_TASK REQUIREMENTS_.
Each line below needs to be restated word for word.

_STORED DATA_.

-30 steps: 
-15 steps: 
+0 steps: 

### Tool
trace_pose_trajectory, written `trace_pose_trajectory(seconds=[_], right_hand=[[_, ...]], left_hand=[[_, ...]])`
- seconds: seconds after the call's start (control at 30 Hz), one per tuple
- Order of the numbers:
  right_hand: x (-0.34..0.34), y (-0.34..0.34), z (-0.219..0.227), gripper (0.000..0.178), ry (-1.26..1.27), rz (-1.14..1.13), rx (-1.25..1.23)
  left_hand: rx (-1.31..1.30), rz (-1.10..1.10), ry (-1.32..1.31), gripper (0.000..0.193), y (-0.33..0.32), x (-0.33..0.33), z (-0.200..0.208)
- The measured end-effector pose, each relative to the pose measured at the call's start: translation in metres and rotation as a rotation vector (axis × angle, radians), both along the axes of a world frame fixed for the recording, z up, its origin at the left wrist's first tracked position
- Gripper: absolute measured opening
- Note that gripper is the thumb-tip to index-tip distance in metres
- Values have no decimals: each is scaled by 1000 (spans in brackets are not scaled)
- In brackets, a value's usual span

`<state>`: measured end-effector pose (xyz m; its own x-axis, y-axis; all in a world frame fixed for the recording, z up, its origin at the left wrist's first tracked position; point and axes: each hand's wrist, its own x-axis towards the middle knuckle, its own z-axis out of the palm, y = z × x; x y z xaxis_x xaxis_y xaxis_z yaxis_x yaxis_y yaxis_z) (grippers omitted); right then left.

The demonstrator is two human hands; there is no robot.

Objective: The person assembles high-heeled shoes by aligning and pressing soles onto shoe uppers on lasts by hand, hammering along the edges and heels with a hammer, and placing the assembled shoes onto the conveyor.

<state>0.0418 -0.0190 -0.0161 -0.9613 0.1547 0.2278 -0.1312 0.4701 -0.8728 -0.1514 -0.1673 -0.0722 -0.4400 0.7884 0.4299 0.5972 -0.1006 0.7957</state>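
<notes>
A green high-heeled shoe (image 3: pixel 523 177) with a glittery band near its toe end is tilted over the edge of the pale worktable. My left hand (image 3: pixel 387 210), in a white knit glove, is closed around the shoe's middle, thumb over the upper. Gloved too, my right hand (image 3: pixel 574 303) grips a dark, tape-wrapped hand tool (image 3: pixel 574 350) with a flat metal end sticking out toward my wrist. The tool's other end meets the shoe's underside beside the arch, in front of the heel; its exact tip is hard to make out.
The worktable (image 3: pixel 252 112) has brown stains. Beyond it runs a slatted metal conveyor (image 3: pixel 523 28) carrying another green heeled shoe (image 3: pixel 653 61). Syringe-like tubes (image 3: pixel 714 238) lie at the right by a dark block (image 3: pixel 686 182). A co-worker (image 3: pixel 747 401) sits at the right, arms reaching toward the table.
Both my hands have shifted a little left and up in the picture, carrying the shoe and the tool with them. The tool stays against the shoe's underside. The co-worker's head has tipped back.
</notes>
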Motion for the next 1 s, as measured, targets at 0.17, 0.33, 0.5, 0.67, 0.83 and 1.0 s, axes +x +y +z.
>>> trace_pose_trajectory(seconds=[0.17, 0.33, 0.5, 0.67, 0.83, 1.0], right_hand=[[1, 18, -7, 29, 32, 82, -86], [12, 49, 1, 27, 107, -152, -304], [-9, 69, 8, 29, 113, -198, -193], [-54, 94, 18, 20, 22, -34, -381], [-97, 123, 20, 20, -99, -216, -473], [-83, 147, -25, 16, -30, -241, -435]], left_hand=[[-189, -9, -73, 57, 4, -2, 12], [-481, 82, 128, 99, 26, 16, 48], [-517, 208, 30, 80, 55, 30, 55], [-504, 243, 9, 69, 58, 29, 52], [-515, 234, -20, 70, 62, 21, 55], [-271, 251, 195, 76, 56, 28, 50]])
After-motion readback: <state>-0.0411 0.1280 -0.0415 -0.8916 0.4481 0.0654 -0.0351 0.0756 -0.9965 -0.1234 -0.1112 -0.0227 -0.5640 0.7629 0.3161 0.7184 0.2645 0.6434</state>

_OUTPUT OF THE EXERCISE_.
-30 steps: 
-15 steps: 
+0 steps: 

### Tool
trace_pose_trajectory, written `trace_pose_trajectory(seconds=[_], right_hand=[[_, ...]], left_hand=[[_, ...]])`
- seconds: seconds after the call's start (control at 30 Hz), one per tuple
- Order of the numbers:
  right_hand: x (-0.34..0.34), y (-0.34..0.34), z (-0.219..0.227), gripper (0.000..0.178), ry (-1.26..1.27), rz (-1.14..1.13), rx (-1.25..1.23)
  left_hand: rx (-1.31..1.30), rz (-1.10..1.10), ry (-1.32..1.31), gripper (0.000..0.193), y (-0.33..0.32), x (-0.33..0.33), z (-0.200..0.208)
- The measured end-effector pose, each relative to the pose measured at the call's start: translation in metres and rotation as a rotation vector (axis × angle, radians), both along the axes of a world frame fixed for the recording, z up, its origin at the left wrist's first tracked position
- Gripper: absolute measured opening
- Note that gripper is the thumb-tip to index-tip distance in metres
- Values have no decimals: each is scaled by 1000 (spans in brackets are not scaled)
- In brackets, a value's usual span

`<state>`: measured end-effector pose (xyz m; its own x-axis, y-axis; all in a world frame fixed for the recording, z up, its origin at the left wrist's first tracked position; point and axes: each hand's wrist, its own x-axis towards the middle knuckle, its own z-axis out of the palm, y = z × x; x y z xaxis_x xaxis_y xaxis_z yaxis_x yaxis_y yaxis_z) (grippers omitted); right then left.

The demonstrator is two human hands; there is no robot.

Objective: The person assembles high-heeled shoes by aligning and pressing soles onto shoe uppers on lasts by hand, hammering along the edges and heels with a hammer, and placing the assembled shoes onto the conveyor.

<state>0.0418 -0.0190 -0.0161 -0.9613 0.1547 0.2278 -0.1312 0.4701 -0.8728 -0.1514 -0.1673 -0.0722 -0.4400 0.7884 0.4299 0.5972 -0.1006 0.7957</state>
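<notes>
A green high-heeled shoe (image 3: pixel 523 177) with a glittery band near its toe end is tilted over the edge of the pale worktable. My left hand (image 3: pixel 387 210), in a white knit glove, is closed around the shoe's middle, thumb over the upper. Gloved too, my right hand (image 3: pixel 574 303) grips a dark, tape-wrapped hand tool (image 3: pixel 574 350) with a flat metal end sticking out toward my wrist. The tool's other end meets the shoe's underside beside the arch, in front of the heel; its exact tip is hard to make out.
The worktable (image 3: pixel 252 112) has brown stains. Beyond it runs a slatted metal conveyor (image 3: pixel 523 28) carrying another green heeled shoe (image 3: pixel 653 61). Syringe-like tubes (image 3: pixel 714 238) lie at the right by a dark block (image 3: pixel 686 182). A co-worker (image 3: pixel 747 401) sits at the right, arms reaching toward the table.
Both my hands have shifted a little left and up in the picture, carrying the shoe and the tool with them. The tool stays against the shoe's underside. The co-worker's head has tipped back.
</notes>
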Motion for the next 1 s, as measured, targets at 0.17, 0.33, 0.5, 0.67, 0.83 and 1.0 s, axes +x +y +z.
>>> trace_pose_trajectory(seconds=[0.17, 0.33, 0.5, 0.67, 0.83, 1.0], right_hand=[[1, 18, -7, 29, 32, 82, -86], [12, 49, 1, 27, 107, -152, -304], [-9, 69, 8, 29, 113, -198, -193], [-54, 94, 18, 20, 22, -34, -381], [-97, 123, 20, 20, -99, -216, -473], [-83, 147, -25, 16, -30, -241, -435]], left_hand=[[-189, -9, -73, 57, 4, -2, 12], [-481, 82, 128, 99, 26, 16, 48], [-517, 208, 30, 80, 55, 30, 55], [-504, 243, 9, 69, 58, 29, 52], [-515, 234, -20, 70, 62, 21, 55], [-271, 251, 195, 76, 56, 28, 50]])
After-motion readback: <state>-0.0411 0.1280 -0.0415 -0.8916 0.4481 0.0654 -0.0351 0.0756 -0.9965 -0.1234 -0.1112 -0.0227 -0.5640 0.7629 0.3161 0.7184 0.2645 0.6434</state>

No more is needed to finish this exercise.